Please keep to the lines below from the one with "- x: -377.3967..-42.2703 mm" through the one with "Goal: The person", and restate them word for word, ends included.

○ ○ ○ ○ ○ ○ ○

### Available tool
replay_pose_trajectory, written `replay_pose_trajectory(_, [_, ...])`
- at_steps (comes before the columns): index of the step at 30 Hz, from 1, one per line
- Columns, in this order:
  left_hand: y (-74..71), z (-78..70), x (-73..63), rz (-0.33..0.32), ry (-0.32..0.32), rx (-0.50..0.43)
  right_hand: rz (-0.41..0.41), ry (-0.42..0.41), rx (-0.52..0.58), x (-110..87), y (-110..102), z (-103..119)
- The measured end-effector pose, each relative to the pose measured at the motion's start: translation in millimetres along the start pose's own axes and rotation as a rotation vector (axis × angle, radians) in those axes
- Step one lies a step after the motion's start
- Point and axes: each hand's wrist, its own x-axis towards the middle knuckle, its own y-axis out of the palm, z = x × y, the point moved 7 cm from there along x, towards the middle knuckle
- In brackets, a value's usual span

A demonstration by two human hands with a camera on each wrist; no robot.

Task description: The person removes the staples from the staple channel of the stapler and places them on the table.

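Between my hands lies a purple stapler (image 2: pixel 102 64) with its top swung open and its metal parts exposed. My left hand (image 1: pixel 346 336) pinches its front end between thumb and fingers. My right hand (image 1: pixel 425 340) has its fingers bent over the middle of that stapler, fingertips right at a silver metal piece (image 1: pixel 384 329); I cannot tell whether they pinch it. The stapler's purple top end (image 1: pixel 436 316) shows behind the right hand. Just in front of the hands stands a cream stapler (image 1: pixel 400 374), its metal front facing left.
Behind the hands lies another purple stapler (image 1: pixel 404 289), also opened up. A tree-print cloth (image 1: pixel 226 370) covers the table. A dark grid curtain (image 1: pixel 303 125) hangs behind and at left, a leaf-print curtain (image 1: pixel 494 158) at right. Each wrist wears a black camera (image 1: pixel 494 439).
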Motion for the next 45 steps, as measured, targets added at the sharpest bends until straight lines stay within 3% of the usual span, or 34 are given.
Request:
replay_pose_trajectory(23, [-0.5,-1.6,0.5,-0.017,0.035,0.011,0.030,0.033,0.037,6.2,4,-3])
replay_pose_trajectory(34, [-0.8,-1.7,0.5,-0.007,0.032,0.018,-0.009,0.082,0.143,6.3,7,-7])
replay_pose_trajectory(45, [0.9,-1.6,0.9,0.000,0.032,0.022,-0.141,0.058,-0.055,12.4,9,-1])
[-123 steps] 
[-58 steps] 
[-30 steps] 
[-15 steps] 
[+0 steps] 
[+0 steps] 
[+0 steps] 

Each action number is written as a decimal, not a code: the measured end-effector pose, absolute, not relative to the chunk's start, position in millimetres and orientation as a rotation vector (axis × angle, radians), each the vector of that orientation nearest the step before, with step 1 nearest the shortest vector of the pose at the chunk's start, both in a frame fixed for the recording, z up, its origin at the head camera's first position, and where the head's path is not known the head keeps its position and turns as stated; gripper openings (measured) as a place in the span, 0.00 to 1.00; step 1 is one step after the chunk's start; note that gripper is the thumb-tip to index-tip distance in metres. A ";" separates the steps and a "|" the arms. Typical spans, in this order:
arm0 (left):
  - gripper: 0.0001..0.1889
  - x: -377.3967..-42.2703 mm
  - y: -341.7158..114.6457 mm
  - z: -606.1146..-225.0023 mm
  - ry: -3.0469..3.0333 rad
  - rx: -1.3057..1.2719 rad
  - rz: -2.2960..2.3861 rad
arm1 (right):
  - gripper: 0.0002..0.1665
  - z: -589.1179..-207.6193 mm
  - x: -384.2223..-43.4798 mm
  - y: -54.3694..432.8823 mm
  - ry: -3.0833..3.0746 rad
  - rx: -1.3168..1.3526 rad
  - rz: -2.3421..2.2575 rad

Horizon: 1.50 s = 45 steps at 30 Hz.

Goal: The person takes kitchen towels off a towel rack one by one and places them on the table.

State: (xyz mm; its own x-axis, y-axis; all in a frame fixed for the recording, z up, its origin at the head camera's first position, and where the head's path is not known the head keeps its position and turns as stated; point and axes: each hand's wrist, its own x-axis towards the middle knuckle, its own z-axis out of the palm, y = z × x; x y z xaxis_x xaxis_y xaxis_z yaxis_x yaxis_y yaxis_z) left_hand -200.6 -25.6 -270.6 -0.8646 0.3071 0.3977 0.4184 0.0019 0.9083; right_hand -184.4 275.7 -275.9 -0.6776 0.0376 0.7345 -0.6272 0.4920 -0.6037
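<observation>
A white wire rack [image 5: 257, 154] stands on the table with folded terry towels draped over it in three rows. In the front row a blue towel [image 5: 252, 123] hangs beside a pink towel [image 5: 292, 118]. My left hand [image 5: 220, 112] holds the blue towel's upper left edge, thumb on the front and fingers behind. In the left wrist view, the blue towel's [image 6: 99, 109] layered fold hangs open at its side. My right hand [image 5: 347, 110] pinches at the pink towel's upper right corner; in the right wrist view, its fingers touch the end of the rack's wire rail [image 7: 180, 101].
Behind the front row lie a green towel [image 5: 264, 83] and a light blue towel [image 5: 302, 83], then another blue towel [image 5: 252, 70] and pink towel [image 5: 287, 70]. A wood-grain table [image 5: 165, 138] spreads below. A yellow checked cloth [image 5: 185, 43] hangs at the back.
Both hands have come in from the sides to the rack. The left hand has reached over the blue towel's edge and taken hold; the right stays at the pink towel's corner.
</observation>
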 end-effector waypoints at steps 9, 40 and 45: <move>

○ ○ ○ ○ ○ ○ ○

Solution to the problem:
  - x: -377.3967..-42.2703 mm
  - y: -341.7158..114.6457 mm
  - z: -606.1146..-225.0023 mm
  - ry: -3.0469..3.0333 rad
  - rx: -1.3057..1.2719 rad
  - rz: -2.2960..2.3861 rad
arm1 (right):
  - gripper: 0.0002..0.1665
  - z: -589.1179..-207.6193 mm
  - x: -384.2223..-43.4798 mm
  - y: -54.3694..432.8823 mm
  - ry: -3.0833..3.0746 rad
  - rx: -1.3168..1.3526 rad
  - rz: -2.3421..2.2575 rad

Horizon: 1.50 s = 45 steps at 30 Hz.

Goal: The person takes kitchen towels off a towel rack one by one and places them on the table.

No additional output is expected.